● What to work on: Reproduce the data below in full and to the letter, images excepted.
Start of Supplied data
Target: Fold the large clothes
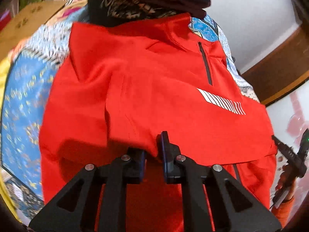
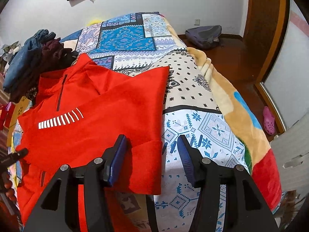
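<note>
A red zip-neck jacket (image 1: 154,89) with a white stripe logo lies partly folded on the patterned bed; it also shows in the right wrist view (image 2: 92,123). My left gripper (image 1: 153,150) is at the jacket's near folded edge, its jaws a little apart with a fold of red cloth between the pads. My right gripper (image 2: 152,145) is open and empty above the jacket's right sleeve edge. The right gripper also shows at the far right of the left wrist view (image 1: 289,150).
A pile of dark clothes (image 2: 36,58) lies behind the jacket's collar. The patterned bedspread (image 2: 193,116) covers the bed, with a beige blanket (image 2: 231,104) along its right side. A backpack (image 2: 204,34) and a pink shoe (image 2: 268,119) lie on the wooden floor.
</note>
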`<control>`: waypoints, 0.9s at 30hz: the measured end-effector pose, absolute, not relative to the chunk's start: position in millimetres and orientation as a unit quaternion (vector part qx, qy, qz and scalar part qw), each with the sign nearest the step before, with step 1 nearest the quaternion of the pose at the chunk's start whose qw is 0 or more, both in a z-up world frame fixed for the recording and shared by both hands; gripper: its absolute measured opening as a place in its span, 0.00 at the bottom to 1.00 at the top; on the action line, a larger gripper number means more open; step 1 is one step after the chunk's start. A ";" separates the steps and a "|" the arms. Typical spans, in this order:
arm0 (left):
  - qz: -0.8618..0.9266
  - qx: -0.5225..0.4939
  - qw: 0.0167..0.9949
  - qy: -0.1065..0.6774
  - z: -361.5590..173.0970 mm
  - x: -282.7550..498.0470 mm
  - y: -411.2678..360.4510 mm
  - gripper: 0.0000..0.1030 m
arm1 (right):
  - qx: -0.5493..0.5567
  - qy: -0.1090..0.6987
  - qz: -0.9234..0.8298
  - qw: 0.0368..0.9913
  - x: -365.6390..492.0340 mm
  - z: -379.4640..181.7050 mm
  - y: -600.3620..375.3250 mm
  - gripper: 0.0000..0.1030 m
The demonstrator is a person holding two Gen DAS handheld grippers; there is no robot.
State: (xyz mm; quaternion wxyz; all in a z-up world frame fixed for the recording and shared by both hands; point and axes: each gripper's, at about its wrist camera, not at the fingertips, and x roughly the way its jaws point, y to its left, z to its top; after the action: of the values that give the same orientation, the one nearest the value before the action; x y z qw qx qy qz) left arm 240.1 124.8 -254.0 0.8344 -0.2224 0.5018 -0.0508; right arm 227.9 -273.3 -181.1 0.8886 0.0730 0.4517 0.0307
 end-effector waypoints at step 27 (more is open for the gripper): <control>0.045 -0.041 0.938 0.341 -127.3 265.6 134.8 0.05 | 0.033 0.465 0.066 0.882 236.9 -164.4 -254.5 0.50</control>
State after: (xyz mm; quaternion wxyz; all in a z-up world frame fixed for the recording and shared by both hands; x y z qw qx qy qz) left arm 265.6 134.8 -127.3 0.9383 -0.0405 0.3405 0.0454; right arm 236.9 -254.5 -164.4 0.8820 0.0334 0.4653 0.0661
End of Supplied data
● Task answer:
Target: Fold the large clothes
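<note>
A red zip-neck jacket (image 1: 154,89) with a white stripe logo lies partly folded on the patterned bed; it also shows in the right wrist view (image 2: 92,123). My left gripper (image 1: 153,150) is at the jacket's near folded edge, its jaws a little apart with a fold of red cloth between the pads. My right gripper (image 2: 152,145) is open and empty above the jacket's right sleeve edge. The right gripper also shows at the far right of the left wrist view (image 1: 289,150).
A pile of dark clothes (image 2: 36,58) lies behind the jacket's collar. The patterned bedspread (image 2: 193,116) covers the bed, with a beige blanket (image 2: 231,104) along its right side. A backpack (image 2: 204,34) and a pink shoe (image 2: 268,119) lie on the wooden floor.
</note>
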`<control>`: waypoints, 0.9s at 30hz: the measured end-effector pose, absolute, not relative to the chunk's start: position in millimetres and orientation as a unit quaternion (vector part qx, qy, qz and scalar part qw), each with the sign nearest the step before, with step 1 nearest the quaternion of the pose at the chunk's start whose qw is 0 or more, both in a z-up world frame fixed for the recording and shared by both hands; gripper: its absolute measured opening as a place in its span, 0.00 at the bottom to 1.00 at the top; on the action line, a larger gripper number means more open; step 1 is one step after the chunk's start. A ";" separates the steps and a "|" the arms. Typical spans, in this order:
arm0 (left):
  - qz: -0.8618..0.9266
  - qx: -0.5225..0.4939
  - qw: 0.0167..0.9949
  - qy: -0.1065..0.6774
  - z: -361.5590..173.0970 mm
  - x: -282.7550..498.0470 mm
  - y: -411.2678..360.4510 mm
  - gripper: 0.0000..0.1030 m
arm1 (right):
  - qx: -0.5493..0.5567
  - qy: -0.1090..0.6987
  - qz: -0.9234..0.8298
  - qw: 0.0368..0.9913
  - x: -365.6390..492.0340 mm
  - z: -379.4640..181.7050 mm
  - y: -600.3620..375.3250 mm
  - gripper: 0.0000..0.1030 m
The demonstrator is a person holding two Gen DAS handheld grippers; there is no robot.
State: (xyz mm; quaternion wxyz; all in a z-up world frame fixed for the recording and shared by both hands; point and axes: each gripper's, at about its wrist camera, not at the fingertips, and x roughly the way its jaws point, y to its left, z to its top; after the action: of the values that give the same orientation, the one nearest the value before the action; x y z qw qx qy qz) left arm 240.1 124.8 -254.0 0.8344 -0.2224 0.5018 -0.0508; right arm 227.9 -273.3 -181.1 0.8886 0.0730 0.4517 0.0307
 end-effector waypoints at step 27 (more is open for the gripper): <control>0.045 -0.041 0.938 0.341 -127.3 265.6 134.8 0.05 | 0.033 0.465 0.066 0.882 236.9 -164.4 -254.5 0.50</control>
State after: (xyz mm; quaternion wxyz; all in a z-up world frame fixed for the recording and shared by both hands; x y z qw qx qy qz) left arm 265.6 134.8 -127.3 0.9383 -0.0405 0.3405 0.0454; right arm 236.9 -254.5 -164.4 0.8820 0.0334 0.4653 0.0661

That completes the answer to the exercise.